Monday: I started by telling Vaughn that the iPad belongs to Mommy and I love it. I use it a lot and it’s something that is very valuable (rabbit trail here to define valuable) to me. I have games, books, and movies on it for you because I love you and I want to share this valuable thing with you.  I allow you to use it because I love you. And it’s with a loving heart that I share this thing with you. And that is an act of grace from Mommy to Vaughn. He smiled and said, “Ok, can I play with my iPad now?”. Um, I think you may have just missed my point. We’ll try again later.

Before bed that night I took one of Vaughn’s silkies (little silk blankets he’s slept with since he was a baby) and tell him about grace once more. I explain that this silkie is something that he loves and it would be a big act of grace to let Ellie sleep with it tonight. To share something you love with her and have a loving heart while doing that would be very graceful of you. He said he would think about this during story time. Side note: I looooove this age. Watching the thought process and reasoning happen is incredible to me in such a young person. I look at him as a baby still and then he has these moments that remind me of his personhood and I fall in love with him over and over again. Fast-forward to end of story time. He tells me that he loves his silkie and he loves his Ellie and he wants to be grace. (We’ll work on how to use these words later. The point right now is what it means, and CHECK, he got it!) He hands her the silkie. I’m blown away but try not to show surprise at this huge act of love. It doesn’t matter that there are three other silkies laying beside him. What matters in this moment is that he chose grace. I really want to be all ram-in-the-thicket and give it right back to him saying it was all a test and YAY! You aced it! Because honestly, Ellie has silkies of her own and doesn’t really know the difference yet between hers and his. And I’m just so darn proud of him. But I let it stick and put Vaughn’s silkie in the crib with Ellie.

This morning, however, he came to his senses and saw her with it, promptly forgot all forms of grace in his morning stupor and snatched it out of her hands. A work in progress. All of us.

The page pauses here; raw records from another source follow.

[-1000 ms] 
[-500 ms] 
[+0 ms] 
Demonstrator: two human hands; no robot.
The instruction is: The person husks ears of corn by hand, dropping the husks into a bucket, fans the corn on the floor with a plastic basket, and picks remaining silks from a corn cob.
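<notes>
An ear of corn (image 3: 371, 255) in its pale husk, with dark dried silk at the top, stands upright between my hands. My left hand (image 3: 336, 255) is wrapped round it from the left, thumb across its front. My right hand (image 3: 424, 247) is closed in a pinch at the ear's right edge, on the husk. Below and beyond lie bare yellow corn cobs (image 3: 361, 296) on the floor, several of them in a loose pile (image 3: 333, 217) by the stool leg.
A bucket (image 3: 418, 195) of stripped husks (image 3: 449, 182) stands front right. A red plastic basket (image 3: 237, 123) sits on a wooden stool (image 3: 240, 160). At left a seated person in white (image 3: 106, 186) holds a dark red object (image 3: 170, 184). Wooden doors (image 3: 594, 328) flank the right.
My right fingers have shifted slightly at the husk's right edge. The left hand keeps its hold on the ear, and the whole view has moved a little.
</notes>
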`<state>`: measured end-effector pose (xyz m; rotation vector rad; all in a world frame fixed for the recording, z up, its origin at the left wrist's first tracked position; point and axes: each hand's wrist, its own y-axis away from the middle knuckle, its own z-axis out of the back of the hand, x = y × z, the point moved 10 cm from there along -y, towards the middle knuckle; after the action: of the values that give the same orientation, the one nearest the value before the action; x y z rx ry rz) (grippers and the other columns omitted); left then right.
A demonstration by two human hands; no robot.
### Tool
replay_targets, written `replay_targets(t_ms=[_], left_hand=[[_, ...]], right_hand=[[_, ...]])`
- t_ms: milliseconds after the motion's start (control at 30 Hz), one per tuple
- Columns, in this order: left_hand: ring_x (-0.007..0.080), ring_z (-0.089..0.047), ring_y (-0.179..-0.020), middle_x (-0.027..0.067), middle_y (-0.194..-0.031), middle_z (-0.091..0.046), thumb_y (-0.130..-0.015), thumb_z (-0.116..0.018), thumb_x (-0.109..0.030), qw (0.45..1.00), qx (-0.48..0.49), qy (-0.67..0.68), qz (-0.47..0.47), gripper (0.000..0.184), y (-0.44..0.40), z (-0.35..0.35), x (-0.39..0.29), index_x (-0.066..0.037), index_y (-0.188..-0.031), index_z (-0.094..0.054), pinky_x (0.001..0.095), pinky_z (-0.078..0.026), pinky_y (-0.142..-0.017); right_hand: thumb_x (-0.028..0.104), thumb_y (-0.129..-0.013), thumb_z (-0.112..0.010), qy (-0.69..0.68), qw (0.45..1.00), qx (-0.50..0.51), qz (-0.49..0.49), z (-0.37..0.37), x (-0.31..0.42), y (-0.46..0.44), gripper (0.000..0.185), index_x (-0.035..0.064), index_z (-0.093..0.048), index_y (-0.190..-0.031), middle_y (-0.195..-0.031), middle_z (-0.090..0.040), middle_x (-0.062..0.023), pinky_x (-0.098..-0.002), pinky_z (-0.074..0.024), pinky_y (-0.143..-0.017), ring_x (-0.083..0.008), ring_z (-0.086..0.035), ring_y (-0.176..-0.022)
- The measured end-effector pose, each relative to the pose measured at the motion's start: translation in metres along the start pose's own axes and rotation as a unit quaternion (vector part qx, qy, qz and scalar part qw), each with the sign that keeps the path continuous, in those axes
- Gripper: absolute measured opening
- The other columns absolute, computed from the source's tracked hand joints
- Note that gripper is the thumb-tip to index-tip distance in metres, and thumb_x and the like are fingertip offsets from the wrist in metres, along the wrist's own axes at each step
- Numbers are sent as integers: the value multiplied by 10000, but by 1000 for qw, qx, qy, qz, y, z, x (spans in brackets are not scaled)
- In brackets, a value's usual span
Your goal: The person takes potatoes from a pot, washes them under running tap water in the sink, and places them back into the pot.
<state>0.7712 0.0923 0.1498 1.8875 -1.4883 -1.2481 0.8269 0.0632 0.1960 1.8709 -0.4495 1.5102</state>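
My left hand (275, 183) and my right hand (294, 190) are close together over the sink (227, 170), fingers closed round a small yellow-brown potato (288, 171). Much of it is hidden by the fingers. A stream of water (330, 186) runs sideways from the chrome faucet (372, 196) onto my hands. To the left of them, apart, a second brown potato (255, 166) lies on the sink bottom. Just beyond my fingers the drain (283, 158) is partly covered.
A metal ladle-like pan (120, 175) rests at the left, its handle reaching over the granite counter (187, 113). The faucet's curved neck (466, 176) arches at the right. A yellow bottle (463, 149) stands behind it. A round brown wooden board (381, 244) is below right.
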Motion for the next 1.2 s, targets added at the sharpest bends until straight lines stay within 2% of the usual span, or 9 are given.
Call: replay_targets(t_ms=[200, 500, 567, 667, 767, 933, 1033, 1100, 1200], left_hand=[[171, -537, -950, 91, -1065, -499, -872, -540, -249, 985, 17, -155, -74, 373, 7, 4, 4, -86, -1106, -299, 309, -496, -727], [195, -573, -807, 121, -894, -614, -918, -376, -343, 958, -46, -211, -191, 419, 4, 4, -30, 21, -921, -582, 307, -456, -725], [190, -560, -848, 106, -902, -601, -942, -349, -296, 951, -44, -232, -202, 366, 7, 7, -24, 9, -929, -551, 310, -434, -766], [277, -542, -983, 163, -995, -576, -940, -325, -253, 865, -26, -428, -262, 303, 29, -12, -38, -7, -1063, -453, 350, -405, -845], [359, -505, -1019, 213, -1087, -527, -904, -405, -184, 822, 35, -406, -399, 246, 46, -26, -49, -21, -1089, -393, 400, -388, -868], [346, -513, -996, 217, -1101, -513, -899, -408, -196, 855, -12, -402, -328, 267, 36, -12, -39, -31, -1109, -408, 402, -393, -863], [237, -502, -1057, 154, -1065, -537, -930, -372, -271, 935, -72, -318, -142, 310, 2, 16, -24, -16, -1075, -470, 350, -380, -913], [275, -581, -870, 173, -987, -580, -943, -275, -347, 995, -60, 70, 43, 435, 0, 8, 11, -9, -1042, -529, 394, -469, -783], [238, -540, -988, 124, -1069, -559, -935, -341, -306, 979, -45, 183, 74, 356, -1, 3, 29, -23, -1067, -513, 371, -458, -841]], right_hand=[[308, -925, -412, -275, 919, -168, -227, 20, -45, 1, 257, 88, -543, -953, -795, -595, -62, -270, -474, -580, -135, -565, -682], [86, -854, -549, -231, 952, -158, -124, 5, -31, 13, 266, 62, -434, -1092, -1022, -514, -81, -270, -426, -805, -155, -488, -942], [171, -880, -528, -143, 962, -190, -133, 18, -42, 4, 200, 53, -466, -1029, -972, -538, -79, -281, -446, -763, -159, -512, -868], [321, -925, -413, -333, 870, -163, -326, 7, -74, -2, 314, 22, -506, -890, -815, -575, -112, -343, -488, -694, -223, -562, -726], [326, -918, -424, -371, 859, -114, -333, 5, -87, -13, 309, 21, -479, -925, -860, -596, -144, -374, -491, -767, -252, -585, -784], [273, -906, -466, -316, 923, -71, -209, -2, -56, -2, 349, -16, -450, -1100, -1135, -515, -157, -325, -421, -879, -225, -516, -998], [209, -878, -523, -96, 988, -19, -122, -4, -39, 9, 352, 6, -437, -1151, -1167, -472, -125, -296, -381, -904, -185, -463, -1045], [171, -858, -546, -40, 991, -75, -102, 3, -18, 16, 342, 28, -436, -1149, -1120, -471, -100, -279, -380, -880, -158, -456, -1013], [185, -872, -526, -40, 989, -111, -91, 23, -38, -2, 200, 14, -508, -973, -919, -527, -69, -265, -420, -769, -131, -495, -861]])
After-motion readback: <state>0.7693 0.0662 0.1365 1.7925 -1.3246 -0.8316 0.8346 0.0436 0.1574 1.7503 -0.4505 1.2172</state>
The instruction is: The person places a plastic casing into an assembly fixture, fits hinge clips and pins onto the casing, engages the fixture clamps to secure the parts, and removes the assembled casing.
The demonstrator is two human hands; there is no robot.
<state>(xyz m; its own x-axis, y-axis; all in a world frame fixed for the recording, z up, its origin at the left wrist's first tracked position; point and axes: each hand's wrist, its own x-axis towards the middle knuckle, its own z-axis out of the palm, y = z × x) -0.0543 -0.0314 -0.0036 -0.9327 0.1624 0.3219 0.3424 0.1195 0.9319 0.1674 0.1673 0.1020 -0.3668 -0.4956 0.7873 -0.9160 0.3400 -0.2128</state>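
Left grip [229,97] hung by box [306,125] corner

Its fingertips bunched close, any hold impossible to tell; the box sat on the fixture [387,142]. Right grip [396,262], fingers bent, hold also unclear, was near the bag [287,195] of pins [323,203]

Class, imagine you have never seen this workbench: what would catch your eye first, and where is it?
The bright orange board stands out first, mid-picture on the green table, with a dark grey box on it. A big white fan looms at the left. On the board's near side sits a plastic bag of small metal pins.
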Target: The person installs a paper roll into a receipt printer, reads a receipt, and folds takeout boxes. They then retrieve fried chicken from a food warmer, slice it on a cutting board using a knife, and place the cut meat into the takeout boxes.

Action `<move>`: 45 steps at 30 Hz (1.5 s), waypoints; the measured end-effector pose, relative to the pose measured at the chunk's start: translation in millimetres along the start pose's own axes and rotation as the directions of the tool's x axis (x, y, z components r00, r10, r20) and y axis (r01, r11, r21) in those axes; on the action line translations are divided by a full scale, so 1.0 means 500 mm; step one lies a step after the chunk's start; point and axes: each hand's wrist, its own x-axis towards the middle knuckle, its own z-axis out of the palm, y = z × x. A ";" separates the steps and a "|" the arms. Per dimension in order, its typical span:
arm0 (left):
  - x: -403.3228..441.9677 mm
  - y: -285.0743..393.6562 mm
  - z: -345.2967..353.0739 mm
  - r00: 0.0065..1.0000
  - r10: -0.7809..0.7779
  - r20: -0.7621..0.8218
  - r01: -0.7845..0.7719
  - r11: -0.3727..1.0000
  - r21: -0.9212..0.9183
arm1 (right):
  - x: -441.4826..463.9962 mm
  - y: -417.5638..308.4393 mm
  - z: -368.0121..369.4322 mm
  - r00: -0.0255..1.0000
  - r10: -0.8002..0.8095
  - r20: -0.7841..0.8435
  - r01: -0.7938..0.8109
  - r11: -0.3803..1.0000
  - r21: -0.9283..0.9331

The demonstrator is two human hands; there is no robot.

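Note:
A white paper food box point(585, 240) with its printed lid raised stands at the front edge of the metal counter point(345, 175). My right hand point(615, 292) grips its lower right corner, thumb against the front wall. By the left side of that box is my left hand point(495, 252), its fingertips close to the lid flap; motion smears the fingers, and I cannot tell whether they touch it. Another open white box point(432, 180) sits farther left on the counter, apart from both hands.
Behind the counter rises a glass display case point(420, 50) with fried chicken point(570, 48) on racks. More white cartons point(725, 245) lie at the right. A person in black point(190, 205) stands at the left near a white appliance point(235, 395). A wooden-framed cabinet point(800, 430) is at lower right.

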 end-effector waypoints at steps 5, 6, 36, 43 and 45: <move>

But I realized that this exercise of word defining is teaching me more than Vaughn. Over the past two weeks, I’ve sat in waiting rooms (there’s a reason they are called waiting rooms, not patience rooms. I DO NOT have a happy heart when I’ve been sitting for an hour after my appointment time with no end in sight. There is waiting with a happy heart and then there’s waiting. BIG difference.) and had my patience tested more than I would have liked. But because I’m consciously trying to teach these things to my kids, I’m trying to live them out as well. Teaching a word and living a word is also two vastly different things. Mental note #3 to write about that sometime.

I also had the opportunity to extend grace to my new friend, Faith, this week with my Monkees and she began telling me of a community service project she got involved in last week as a result of the help she had received from us over the past month. She said, “Everyone needs something. And everyone has something to give. It doesn’t matter who you are. We are all called to be faithful servants of God’s love. And that means that we give His love consistently to everyone we meet, no matter who they are. Rich or poor, healthy or sick, man or woman, child or adult. It’s not our call to judge; it is only our call to love.” Faithful servants = loving consistently. Hmmm…

I’m astounded at the ways in which God is teaching me how to love. I may have a little bit (a lot) still to learn as I try to parent my children to be givers of love but I’m so thankful for people like Faith that have been brought into my life to teach me. To show me that no matter how I try to define all the “big words” of life for my kids, the only words that truly matter are those that circle back to the heart.